In terms of supply-side constraints, industry watchers, cited issues such as bottlenecks to transport, labour and working capital availability.
“The ongoing supply constraints and the logistical bottlenecks arising from the intermittent lockdowns may continue to keep food inflation at elevated levels despite a healthy growth in the agricultural sector,” said Suman Chowdhury, Chief Analytical Officer at Acuite Ratings and Research.
“We believe that any further cut in rates at this stage may not contribute to higher consumption demand.”
Besides, lower growth and rising inflationary pressure has again pointed towards the possibility of ‘Stagflation'.
This economic trend is marked by rising inflation and falling GDP growth.
In terms of slowdown, India's GDP has contracted by 24 per cent a year-on-year basis for three months to June 2020, the sharpest decline among major economies.
“Consistent supply-side price shocks both on food and non-food segments and higher administrative costs have added upside bias to our inflation trajectory,” said Madhavi Arora, Lead Economist, FX and Rates for Ede lweiss Securities.
“We now see inflation hovering much above 6 per cent in the near-term, and averaging more than 5.5 per cent in FY21. Given high and uncertain inflation dynamics being MPC's rationale to pause in August, our inflation trajectory suggests that technically the next opportune time to cut may not come before the end of 3QFY21.”

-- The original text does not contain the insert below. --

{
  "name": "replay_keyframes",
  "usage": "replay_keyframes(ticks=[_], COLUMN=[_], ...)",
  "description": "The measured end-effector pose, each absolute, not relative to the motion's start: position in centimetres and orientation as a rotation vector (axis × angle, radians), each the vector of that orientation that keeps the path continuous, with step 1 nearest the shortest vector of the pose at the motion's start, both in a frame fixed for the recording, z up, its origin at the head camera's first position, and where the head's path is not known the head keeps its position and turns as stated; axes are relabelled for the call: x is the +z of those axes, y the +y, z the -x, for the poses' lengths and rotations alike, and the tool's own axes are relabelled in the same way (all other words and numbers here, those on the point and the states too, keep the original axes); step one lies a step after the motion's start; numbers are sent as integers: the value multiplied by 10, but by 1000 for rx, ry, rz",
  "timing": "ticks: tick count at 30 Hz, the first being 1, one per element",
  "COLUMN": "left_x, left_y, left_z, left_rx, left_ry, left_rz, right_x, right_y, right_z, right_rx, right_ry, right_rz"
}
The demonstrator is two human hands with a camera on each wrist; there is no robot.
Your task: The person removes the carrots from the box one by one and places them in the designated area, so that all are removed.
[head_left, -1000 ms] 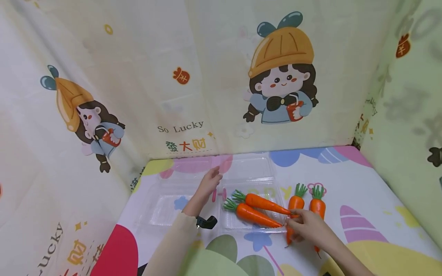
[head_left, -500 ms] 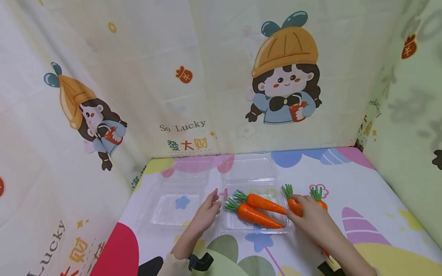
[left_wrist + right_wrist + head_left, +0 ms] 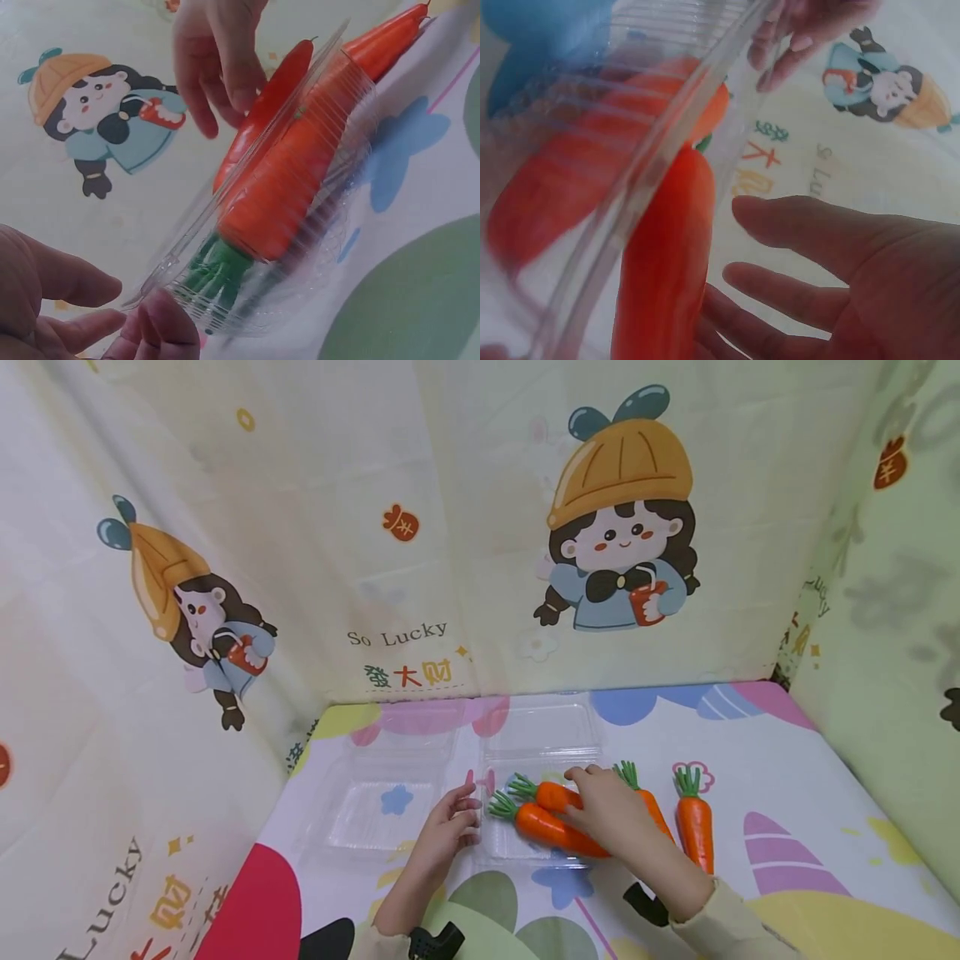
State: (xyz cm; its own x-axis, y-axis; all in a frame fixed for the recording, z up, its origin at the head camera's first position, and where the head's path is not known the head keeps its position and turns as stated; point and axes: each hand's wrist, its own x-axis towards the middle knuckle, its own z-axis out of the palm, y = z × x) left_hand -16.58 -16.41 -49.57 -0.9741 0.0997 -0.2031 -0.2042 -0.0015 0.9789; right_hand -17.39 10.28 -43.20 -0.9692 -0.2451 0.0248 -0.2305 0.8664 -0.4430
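Note:
Two orange carrots with green tops lie in the right-hand clear plastic box: a front carrot (image 3: 551, 831) and a back carrot (image 3: 557, 796). My right hand (image 3: 611, 810) is over the box's right part, hiding the back carrot's tip. In the right wrist view its thumb and fingers stand apart beside a carrot (image 3: 664, 262); firm contact is unclear. My left hand (image 3: 446, 827) is at the box's left edge, fingers loosely bent. The left wrist view shows its fingertips (image 3: 169, 319) at the clear rim (image 3: 247, 176).
Right of the box, a tilted carrot (image 3: 655, 810) and a straighter carrot (image 3: 694, 822) lie on the patterned tablecloth (image 3: 795, 760). A second clear box (image 3: 378, 814) stands on the left, lid folded back. Printed curtains (image 3: 480, 527) enclose the table.
My right hand has moved left from the carrots on the table to above the box. The nearer table carrot now tilts, its green top shifted left. My left hand has come back towards me.

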Motion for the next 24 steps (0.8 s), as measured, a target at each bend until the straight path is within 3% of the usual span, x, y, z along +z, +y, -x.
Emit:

The central bank's target for retail inflation is set within a band of 4 per cent with an elasticity of +/-2 per cent.
Recent rise in retail inflation had led the RBI's MPC to hold the interest rates in August and has diminished the likelihood of any further rate cut in the near term.
“We expect some softening in the cpi inflation to 6.4 per cent in August 2020,” said Aditi Nayar, Principal Economist, ICRA.
“However, the spike in vegetable prices may result in a reversal in this trend in September 2020. The chances of an October rate cut seem minimal.”
According to M. Govinda Rao, Chief Economic Advisor, Brickwork Ratings: “The RBI will continue with the current accommodative stance by conducting more OMO's. The current level of inflation is not due to demand, but mainly due to supply constraints.”
“As the restrictions in the economy progressively relaxed, the capacity utilization will improve and the supply constraints will ease to stabilize both output and prices.”
Last month, official data showed that a substantial rise in food prices lifted India's July retail inflation to 6.93 per cent from 6.23 per cent in June.
India's consumer food price index during the month under review rose to 9.62 per cent from 8.72 per cent reported for June 2020.